At its best, this makes for an intricate system that a player can really get to know and play with and (perhaps) enjoy; at its worst, it creates an obtuse mess of a game that favors the worst sort of power gaming, which is the death of all fun when it comes to RPGs. I think a person with a real love for game systems can't help but feel a mix of excitement and disgust when she looks over the various nuances of FFII's system, which HCBailly has more or less exhaustively detailed in his impressive and lengthy series of Let's Play videos on Youtube.

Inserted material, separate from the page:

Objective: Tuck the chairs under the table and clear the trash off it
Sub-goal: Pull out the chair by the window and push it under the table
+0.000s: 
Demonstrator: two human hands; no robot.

Layered on top of this weird system is a kind of cool dialogue-based mechanic which requires the player to learn certain words and phrases in conversation and repeat them later in the game to other characters to accomplish certain tasks. So, for instance, accosting an old man early in the game prompts the bizarre response, "I'm just an old man." Mentioning a certain password, though, gets the old man to reveal that he is actually a legendary blacksmith who will help the player by fashioning powerful items.

That's probably enough for one posting, so I'm going to call it a day. In the second half of this posting, I'll bring up a question that's been bugging me about FFII's reception since its first North American release (2003's Final Fantasy Origins for the PlayStation) and how that reception might have been completely different if we'd gotten the game much sooner.